**WHAT IS NEEDED:**
The answer must be every line from the entries below that includes "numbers".

**SOURCE DATA:**
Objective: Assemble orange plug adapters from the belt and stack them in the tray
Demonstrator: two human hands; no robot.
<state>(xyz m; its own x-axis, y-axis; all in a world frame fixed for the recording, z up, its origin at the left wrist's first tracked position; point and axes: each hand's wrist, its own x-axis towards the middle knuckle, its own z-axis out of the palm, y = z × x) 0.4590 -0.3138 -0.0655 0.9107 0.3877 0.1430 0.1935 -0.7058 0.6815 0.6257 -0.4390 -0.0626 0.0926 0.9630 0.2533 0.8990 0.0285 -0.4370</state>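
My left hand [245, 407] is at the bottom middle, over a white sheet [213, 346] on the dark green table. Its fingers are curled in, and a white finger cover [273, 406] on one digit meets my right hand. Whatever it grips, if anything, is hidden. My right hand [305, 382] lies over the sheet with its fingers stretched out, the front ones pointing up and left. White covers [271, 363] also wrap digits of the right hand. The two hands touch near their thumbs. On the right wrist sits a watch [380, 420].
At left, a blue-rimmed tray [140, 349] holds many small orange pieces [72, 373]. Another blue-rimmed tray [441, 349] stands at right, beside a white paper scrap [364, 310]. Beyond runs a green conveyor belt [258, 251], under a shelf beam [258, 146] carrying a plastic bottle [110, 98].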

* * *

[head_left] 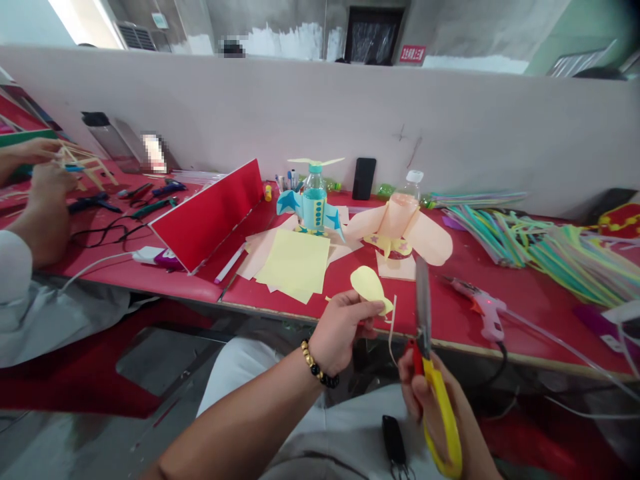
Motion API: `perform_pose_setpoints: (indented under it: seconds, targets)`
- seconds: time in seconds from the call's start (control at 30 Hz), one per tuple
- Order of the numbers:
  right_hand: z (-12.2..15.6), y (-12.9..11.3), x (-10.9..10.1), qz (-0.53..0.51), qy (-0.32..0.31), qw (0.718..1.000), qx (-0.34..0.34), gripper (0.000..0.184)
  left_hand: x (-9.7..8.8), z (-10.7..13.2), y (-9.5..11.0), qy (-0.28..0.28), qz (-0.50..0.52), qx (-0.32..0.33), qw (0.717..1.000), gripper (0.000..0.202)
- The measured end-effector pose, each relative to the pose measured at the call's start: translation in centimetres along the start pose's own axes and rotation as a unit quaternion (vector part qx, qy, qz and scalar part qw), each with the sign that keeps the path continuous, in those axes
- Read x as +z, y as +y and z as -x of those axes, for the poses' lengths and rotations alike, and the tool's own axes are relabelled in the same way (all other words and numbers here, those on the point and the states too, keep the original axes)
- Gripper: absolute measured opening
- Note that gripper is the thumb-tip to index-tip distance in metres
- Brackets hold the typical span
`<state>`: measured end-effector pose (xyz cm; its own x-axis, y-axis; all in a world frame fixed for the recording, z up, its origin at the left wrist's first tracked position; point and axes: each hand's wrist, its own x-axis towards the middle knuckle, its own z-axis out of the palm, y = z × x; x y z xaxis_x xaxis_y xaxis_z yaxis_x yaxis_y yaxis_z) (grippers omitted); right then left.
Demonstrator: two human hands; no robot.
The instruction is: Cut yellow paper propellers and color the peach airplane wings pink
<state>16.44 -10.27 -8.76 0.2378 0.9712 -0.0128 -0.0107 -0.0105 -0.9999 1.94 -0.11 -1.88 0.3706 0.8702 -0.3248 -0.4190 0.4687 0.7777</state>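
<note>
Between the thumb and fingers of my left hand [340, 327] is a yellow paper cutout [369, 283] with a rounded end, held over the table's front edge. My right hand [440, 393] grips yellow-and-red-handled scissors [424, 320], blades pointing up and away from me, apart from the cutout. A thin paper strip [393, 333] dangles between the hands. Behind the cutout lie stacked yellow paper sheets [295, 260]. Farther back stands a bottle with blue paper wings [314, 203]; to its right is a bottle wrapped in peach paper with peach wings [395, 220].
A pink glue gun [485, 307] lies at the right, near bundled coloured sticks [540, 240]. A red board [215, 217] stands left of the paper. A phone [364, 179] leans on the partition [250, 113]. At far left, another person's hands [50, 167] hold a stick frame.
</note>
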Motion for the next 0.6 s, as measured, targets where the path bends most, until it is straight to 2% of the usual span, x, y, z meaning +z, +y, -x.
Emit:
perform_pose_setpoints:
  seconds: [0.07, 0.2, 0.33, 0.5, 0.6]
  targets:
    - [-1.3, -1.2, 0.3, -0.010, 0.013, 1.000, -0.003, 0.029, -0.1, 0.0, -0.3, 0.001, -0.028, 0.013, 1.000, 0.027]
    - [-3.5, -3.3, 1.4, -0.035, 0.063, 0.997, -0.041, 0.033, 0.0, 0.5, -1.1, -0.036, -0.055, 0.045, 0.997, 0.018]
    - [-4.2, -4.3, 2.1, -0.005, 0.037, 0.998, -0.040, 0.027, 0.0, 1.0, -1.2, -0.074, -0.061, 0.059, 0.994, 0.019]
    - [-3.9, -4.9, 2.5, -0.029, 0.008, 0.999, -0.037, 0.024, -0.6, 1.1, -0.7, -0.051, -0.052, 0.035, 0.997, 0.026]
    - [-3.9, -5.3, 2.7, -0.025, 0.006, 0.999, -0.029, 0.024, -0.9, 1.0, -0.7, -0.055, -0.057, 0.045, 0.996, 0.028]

**PROBLEM SOLUTION:**
- Order of the numbers:
- Read x as +z, y as +y and z as -x of those axes, for the poses' lengths and rotations alike, and the tool's own axes are relabelled in the same way (all other words and numbers here, those on the point and the states too, keep the original axes)

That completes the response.